Fly Casting Instructor - the physics of fly casting
|Fly casting Rule 1
Fly casting is a relatively simple physical skill that depends on obeying a few fundamental rules and achieving good timing. If you develop bad habits eradicating them is difficult but if you understand the principles of efficient fly casting from the start the process of learning to cast a fly becomes easier. There are no bad students, only bad instructors. A fly fishing instructor must be able to communicate the essentials of fly casting physics clearly so that the student understands and practices good technique. Style is an individual choice. We are each physically different and you may wish to cast in an unorthodox style but the physics of efficient fly casting must be complied with. This and other pages on fly casting instruction are about what makes a cast work, the essential fundamentals that a good fly fishing instructor must emphasize. I will also mention tips that my experience suggests make it easy for most people to become good fly casters with the minimum of effort. First I am going to remind you of the three essential rules for fly casting. Every perfect cast used these principles whether the fly fisherman was conscious of them or not!
Rule 1. Start with straight (or organised) line.
If the line is not organised rod movement is wasted to straighten and tension it and your effort is not only wasted, you have now got the rod in the incorrect place to start the cast. Always start with the line organised and this of course applies whether your line is on the water, in the air or formed into a roll casting D loop. Remember that the cast does not start until the fly moves. The simplest organized line is of course a straight line on the water surface with the rod tip low and tight to it. I have used the word “organised” to include the starting point for roll casts which is a curved line, but it is still organised.
Question – What happens if you start a cast with slack line?

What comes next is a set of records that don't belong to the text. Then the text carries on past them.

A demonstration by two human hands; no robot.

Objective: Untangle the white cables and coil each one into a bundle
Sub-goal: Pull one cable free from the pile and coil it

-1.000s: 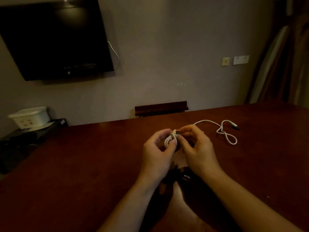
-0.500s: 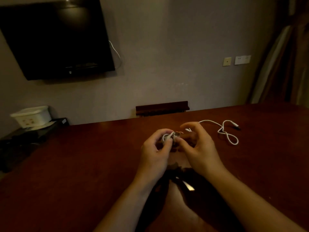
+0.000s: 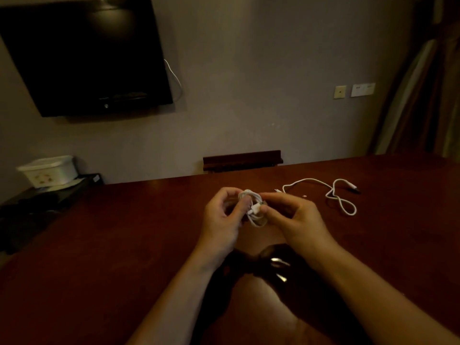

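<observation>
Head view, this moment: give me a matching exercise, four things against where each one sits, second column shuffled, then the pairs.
Things:
1. coiled white cable
2. loose white cable
3. television
4. white box

Places:
A. hung on the wall, upper left
B. on the low dark stand at far left
C. held between the left hand and the right hand
D. lying on the table, right of the hands

Pairs: 1-C, 2-D, 3-A, 4-B

Left hand [image 3: 221, 220], right hand [image 3: 296, 220]: both pinching.
</observation>
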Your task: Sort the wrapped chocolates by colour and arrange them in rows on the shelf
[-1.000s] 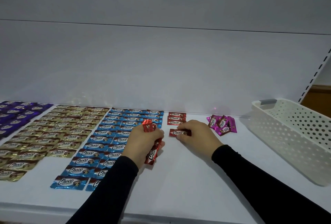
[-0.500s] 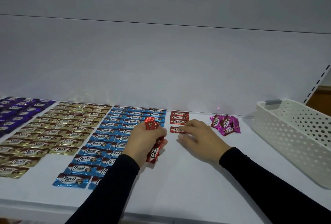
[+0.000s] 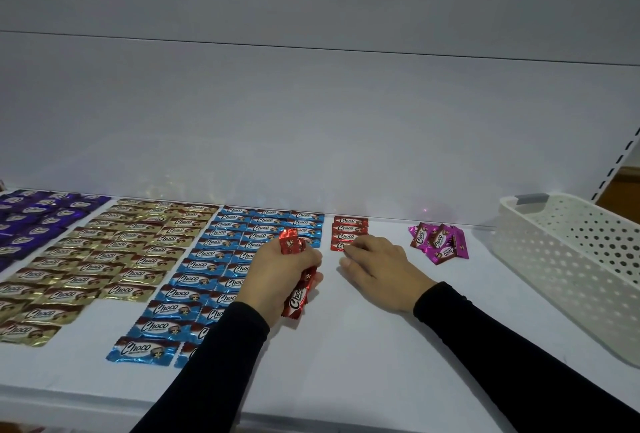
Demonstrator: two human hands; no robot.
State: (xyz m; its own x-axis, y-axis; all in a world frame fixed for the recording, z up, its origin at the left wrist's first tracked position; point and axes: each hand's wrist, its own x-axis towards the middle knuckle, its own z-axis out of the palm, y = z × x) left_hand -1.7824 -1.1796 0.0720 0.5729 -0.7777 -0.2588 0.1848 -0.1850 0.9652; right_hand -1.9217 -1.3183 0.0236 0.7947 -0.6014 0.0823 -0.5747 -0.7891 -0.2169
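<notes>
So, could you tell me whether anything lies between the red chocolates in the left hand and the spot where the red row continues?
Only the right hand, resting at the near end of the red row. The shelf below it is bare, so the held red chocolates have room once that hand moves.

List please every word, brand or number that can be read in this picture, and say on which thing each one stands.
"Choco": on the blue wrappers.
"Choco": on the gold wrappers.
"Choco": on the red wrappers laid in a column.
"Choco": on the red wrappers gripped by the left hand.
"Choco": on the pink wrappers.
Purple wrappers: print too blurred to read.
Smaller print on all wrappers: unreadable.
White basket: no text.
</notes>
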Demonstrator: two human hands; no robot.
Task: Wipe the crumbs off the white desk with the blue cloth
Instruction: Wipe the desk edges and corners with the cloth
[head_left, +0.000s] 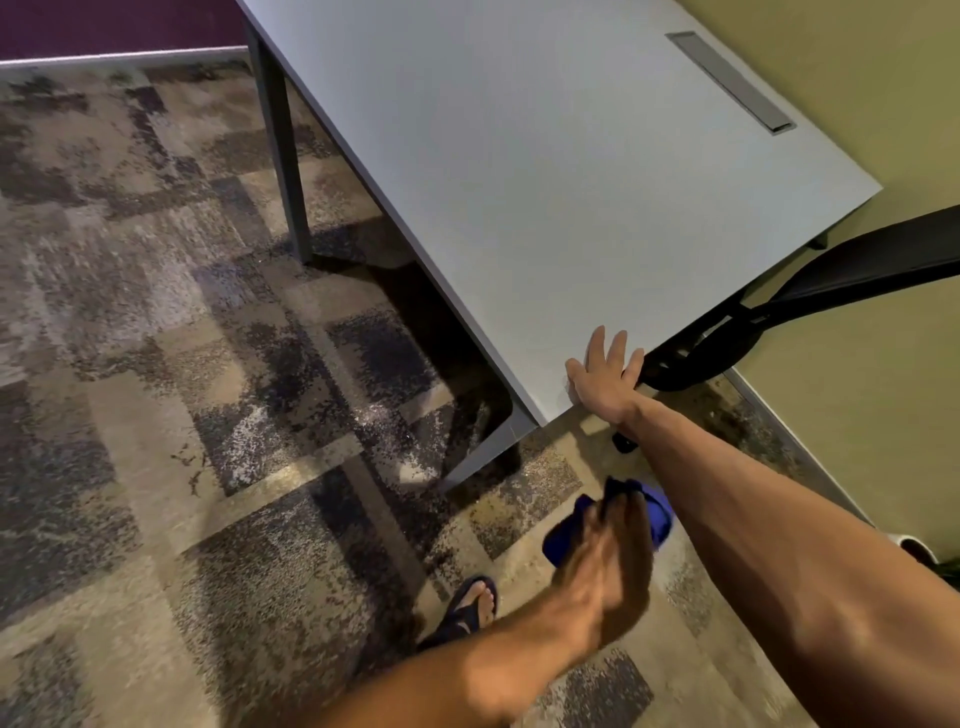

Answer – The line will jerk when it eventually tightens and will be unable to make the cast correctly. Note that because an overhead or straight line cast is actually two casts, (a forward cast plus a back cast) continuing with the forward cast if the back cast line has not straightened also causes a jerk that results in untidiness, a tailing loop or slack line in the delivery.
Rule 2. Every positive casting stroke should be a smooth acceleration of the rod tip followed by a stop.
The accelerating stroke bends the rod against the line's resistance, loading it like a spring. Whilst the rod is accelerating the bend deepens (increases), when movement of the rod stops the rod recovers and straightens, it is the precise stop that transfers the stored energy in the spring (rod) to the line to rapidly increase line speed and hence casting distance. That is why descriptions "like flicking paint off a brush" may be applied to casting but be careful to understand that casting is not a “flick”, a long smooth exponential acceleration to the “stop” gives the smoothest casts. The better the "stop" the better it goes.
Question – Why does the rod have to accelerate smoothly?
Answer – If not the will line will not remain straight and tight and the cast will be less than perfect. The rod must be pulling all of the line (accelerating) throughout a cast. The cast stops when the rod movement stops for instance with the stop at the end of the back cast.
Question – What is a stop?
Answer – A stop is a physical state that is described perfectly, it is a “stop”. Not a slow down, not an over hard snap followed by vibration of the rod tip, a stop is just a precise dead stop. By relaxing the grip immediately after the stop the angler will reduce vibration in the rod tip and prevent shock waves traveling down the line.
|Fly casting Rule 3
Rule 3. The line follows the rod tip and when the rod stops the line projects in the direction that the rod tip was going in when the stop occurred.
The direction that the line takes is produced by movement the rod tip. If you want your line to go in a straight line - make the rod tip move in a straight line, the direction and path of the line is controlled by the direction of the rod tip and the same thing goes for circles or parts of circles, ellipses or other shapes that will support continuous motion for the duration of a casting stroke. Stop the rod and the line will attempt to follow the direction of the tip as the rod straightens.
Question - Why does bending the wrist cause problems sometimes?
Answer – Wrists make circular movements so using your wrist too much means that the rod tip path is curved, it is therefore impossible for the line to travel straight with a narrow loop. It will instead produce a wide curved loop. If during the back cast the rod is stopped whilst the tip is going downwards the line will be cast downwards. The line does not "fall", it is cast to the ground – very bad technique but all too common.